A Week of Intense, Incredible Linux Conferences

Wednesday, April 29th, 2009

[Parts of this post were previously published on Jeff’s Open Source Resource, but there are some new bits too! Prizes available for spotting the differences.]

I attended and presented at the 2009 Embedded Linux Conference and the 2009 Linux Collaboration Summit. The conferences were co-located at the Kabuki Hotel in San Francisco, CA. Both conferences were extremely useful individually, but the combination of the two was absolutely electric.

At ELC, I attended some fantastic sessions, beginning with Dirk Hohndel’s keynote on ubiquitous Linux—very appropriate for an embedded conference, as much of the ubiquity he described is manifested from the embedded systems space. Cell phones and the networks that drive them, all of the multiple layers of networking equipment around us, the search engines and bookstores and LOLcats we hit every day, all are driven by Linux, largely by embedded Linux. His theoretical challenge was to go for a certain amount of time in the modern world without touching Linux, which very shortly led to not being able to even cross the street in many large cities.

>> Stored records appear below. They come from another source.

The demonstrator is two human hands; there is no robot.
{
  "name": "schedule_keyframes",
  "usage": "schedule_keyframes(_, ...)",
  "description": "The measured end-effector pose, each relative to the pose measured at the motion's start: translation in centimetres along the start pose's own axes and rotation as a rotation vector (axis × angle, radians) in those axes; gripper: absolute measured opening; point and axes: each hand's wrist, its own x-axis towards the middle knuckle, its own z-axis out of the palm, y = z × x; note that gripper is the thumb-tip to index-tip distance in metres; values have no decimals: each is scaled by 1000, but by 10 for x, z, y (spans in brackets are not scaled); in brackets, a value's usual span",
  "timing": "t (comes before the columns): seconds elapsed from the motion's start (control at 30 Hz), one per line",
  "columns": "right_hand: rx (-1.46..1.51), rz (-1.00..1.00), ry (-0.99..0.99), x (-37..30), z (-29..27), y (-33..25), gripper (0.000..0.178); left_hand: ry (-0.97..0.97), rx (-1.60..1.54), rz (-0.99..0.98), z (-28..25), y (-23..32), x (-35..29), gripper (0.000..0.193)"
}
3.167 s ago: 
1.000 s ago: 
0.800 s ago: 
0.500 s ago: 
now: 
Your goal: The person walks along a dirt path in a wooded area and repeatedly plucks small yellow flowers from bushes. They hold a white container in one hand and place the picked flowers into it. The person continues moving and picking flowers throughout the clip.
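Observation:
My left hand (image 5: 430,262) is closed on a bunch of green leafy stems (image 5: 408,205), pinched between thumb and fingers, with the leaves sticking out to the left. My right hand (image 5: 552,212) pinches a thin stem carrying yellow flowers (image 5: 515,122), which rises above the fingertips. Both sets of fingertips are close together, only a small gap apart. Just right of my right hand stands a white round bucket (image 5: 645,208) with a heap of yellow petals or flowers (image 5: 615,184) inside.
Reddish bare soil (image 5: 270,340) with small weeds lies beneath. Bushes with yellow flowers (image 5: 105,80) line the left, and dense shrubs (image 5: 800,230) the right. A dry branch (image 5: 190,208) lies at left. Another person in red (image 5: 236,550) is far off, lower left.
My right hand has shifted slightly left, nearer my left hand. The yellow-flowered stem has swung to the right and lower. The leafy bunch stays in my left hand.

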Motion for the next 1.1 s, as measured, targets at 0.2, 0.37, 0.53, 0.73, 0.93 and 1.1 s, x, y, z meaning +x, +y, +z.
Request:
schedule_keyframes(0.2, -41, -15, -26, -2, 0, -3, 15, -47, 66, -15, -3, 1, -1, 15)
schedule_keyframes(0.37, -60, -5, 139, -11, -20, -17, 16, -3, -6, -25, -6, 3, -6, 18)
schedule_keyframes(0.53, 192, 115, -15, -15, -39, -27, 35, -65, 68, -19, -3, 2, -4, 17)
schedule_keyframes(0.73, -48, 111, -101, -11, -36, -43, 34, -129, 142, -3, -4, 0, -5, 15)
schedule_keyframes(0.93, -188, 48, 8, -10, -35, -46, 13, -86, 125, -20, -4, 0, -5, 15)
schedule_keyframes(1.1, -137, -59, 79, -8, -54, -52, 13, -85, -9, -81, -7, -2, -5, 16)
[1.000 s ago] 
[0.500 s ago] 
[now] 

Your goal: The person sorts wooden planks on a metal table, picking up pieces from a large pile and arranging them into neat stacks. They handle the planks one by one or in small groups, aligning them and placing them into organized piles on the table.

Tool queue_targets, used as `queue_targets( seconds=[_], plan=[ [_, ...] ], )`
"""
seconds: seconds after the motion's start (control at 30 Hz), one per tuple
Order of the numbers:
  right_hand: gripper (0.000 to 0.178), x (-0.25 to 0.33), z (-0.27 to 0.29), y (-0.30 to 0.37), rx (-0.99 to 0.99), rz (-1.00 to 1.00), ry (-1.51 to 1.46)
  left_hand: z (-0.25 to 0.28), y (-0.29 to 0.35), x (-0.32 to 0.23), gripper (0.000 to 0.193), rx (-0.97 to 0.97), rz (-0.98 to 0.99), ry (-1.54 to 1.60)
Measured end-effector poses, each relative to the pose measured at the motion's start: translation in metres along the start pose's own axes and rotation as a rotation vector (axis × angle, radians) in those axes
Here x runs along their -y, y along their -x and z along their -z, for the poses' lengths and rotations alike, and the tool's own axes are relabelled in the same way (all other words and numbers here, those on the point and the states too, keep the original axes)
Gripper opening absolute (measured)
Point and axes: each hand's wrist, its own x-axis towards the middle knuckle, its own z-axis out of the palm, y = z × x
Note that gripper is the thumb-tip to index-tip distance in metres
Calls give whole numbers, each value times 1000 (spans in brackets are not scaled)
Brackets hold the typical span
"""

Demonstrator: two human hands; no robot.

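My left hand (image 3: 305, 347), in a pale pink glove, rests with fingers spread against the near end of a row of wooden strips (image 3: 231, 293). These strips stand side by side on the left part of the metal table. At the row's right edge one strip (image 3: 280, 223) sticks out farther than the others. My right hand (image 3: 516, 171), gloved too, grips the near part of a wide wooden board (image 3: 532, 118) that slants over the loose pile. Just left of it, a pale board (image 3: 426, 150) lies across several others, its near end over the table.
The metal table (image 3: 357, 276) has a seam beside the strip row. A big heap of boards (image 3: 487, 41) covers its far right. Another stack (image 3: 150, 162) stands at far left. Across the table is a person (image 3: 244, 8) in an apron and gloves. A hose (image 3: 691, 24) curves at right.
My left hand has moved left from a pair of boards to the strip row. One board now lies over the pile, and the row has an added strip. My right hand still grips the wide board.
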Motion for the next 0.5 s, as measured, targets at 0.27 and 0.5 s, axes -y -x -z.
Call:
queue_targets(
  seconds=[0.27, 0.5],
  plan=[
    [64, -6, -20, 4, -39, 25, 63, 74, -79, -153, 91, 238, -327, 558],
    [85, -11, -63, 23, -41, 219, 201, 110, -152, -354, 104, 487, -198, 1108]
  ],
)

The rest of the conference was full of fascinating information. I attended a presentation on Maemo, a keynote by embedded maintainer David Woodhouse, a great talk by embedded luminary Jim Ready, a fascinating discussion by David Mandala from Ubuntu on how they got such a large distro to work well in an ARM environment, and an extremely interesting panel hosted by Tim Bird and featuring Matt Mackall, Jon Corbet, and David Woodhouse. Tuesday evening provided a showcase of demos, including my demo of Meld running in Firefox, on Montabello, on a Beagle Board.

Wednesday was a rough one, because it was the day the two conferences overlapped. It was quite odd to wake up to find the population in the hotel’s conference area quadrupled, quite literally, and the rooms were physically changed around to accommodate all of the new conferencegoers. I didn’t get a chance to see many of the remaining ELC technical talks because I was riveted by the Collaboration Summit keynotes, most of which addressed community either directly or indirectly. I also managed to meet several community leaders, including Karsten Wade, Joe Brockmeier, and Jono Bacon. As a newcomer to community management, I found all of them welcoming, open, and filled with advice about community-building. The advice itself was worth the price of the trip—they gave me a lot to think about, particularly Karsten, whose role with the Fedora community is probably most similar to mine in the embedded space.

I gave my ELC presentation Wednesday as well, and was pleased to see some participation despite being opposite a very compelling panel featuring representatives from Sun, Microsoft, and the Linux Foundation. Note that Free Electrons recorded all of the sessions at ELC, including mine, so I expect to see those online in the coming weeks. Well done again, guys, and great to meet you in person!

The Linux Collaboration Summit is normally an invitation-only affair. This year, however, they invited all ELC members to stay for the remaining two days and participate. Thursday and Friday were simply a blur of packed sessions, including one that Joerg Bertholdt, VP Mktg at MontaVista, and I gave during the Community Best Practices track on Friday morning. The attendees were mostly community managers and active members, and we had a lively discussion about community and its role in product development and commericalization as well as some details about Meld itself. Our slides are available for anyone who would like them.

I came home exhausted on Friday afternoon, very grateful for such events and eager for more (after a rest!).